Comparison of ACCF Uptake capacity with other adsorbents.
Conclusion
This study demonstrates the efficacy of cypress fruit-based activated carbon (ACCF) for removing Zn2+, Cu2+, and Ni2+ from aqueous solutions using a batch adsorption process. The experiments definitively identified the effectiveness parameters for maximizing the removal efficiency of these metal ions using ACCF. The experimental results indicate that the best conditions for Zn2+, Cu2+, and Ni2+ individual removal using ACCF are as follows: 60 min of agitation for Zn2+, 100 min for Cu2+ and Ni2+, 0.04 g for Zn2+ and Cu2+, and 0.08 for Ni2+. Furthermore, it was found that acidic solutions are more effective in removing Zn2+ and Ni2+ than neutral solutions.

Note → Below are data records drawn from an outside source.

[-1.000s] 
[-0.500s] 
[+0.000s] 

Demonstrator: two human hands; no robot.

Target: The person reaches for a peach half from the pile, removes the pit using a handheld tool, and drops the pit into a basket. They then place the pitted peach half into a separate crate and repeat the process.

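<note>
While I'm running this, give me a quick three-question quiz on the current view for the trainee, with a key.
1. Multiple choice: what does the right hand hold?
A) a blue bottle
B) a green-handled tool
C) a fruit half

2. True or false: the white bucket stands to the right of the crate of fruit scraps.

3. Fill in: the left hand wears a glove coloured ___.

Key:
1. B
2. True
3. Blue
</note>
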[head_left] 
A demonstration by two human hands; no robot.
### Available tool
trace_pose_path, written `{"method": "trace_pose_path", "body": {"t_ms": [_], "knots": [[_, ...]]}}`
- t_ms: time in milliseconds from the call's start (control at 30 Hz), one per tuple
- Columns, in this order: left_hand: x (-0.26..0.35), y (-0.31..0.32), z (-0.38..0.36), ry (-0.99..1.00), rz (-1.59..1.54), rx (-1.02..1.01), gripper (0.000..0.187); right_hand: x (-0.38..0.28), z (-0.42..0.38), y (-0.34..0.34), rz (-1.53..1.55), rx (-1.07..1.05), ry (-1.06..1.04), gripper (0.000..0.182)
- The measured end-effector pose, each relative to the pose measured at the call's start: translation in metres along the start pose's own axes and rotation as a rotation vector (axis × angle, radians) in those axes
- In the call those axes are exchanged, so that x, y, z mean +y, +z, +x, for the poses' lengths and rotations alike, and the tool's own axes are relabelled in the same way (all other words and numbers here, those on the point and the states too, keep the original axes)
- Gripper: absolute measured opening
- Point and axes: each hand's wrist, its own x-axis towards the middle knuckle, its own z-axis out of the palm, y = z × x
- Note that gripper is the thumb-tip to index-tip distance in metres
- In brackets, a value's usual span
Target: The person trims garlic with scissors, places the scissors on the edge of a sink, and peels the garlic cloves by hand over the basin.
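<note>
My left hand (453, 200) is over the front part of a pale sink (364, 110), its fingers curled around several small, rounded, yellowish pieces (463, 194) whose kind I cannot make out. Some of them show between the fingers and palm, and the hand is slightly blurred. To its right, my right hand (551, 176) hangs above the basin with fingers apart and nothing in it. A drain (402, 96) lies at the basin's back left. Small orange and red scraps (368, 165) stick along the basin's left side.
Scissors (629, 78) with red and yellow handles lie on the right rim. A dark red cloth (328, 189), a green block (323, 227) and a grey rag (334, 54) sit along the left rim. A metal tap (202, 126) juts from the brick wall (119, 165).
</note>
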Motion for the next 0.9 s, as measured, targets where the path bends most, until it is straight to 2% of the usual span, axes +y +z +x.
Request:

However, for Cu2+, the neutral solution demonstrated superior performance. It was discovered that the following were ideal for the simultaneous removal of Zn2+, Cu2+, and Ni2+: Agitated for 40 min, with 0.06 g of adsorbent. In addition, the adsorption process works better with neutral solutions. ACCF exhibited a stronger attraction for Zn2+ ions compared to Cu2+ and Ni2+. Kinetic and isothermal analyses revealed a strong fit between the adsorption of Zn2+, Cu2+, and Ni2+ by ACCF and both the Freundlich isothermal model and the PSO kinetic model. ACCF removes heavy metal ions from the environment using an endothermic and presumably spontaneous process, according to thermodynamic research. Results revealed 239.23 mg g−1 uptake capacity of Zn2+, 134.95 mg g−1 for Cu2+, and 45.93 mg g−1 for Ni2+. After five regeneration cycles, ACCF may lose effectiveness yet remain functioning. Future studies will investigate surface modifications of ACCF to improve selectivity, alongside exploring strategies for scaling up its utilization.
Footnotes
Acknowledgements
The authors would like to express their appreciation to the Isra University Innovation Center (IUIC) for their vital role in testing the samples. The state-of-the-art infrastructure at IUIC significantly contributed to the accuracy of our findings, and we are grateful for their commitment and professionalism.
Ethical considerations
We confirm that this work is original and has not been published elsewhere nor is it currently under consideration for publication elsewhere.
Author contributions
All authors contributed to the study conception and design. Material preparation, data collection, and analysis were performed by all authors. The first draft of the manuscript was written by Alaa Mahmoud Al-Ma’abreh and all authors commented on previous versions of the manuscript. All authors read and approved the final manuscript.
Funding
The authors received the following financial support for the research, authorship, and/or publication of this article: This research was funded by Isra University with grant number of [8-38/2020/2021].
Declaration of conflicting interests
The author(s) declared no potential conflicts of interest with respect to the research, authorship, and/or publication of this article.
Data availability statement
The article contains the data that substantiates the results of this investigation.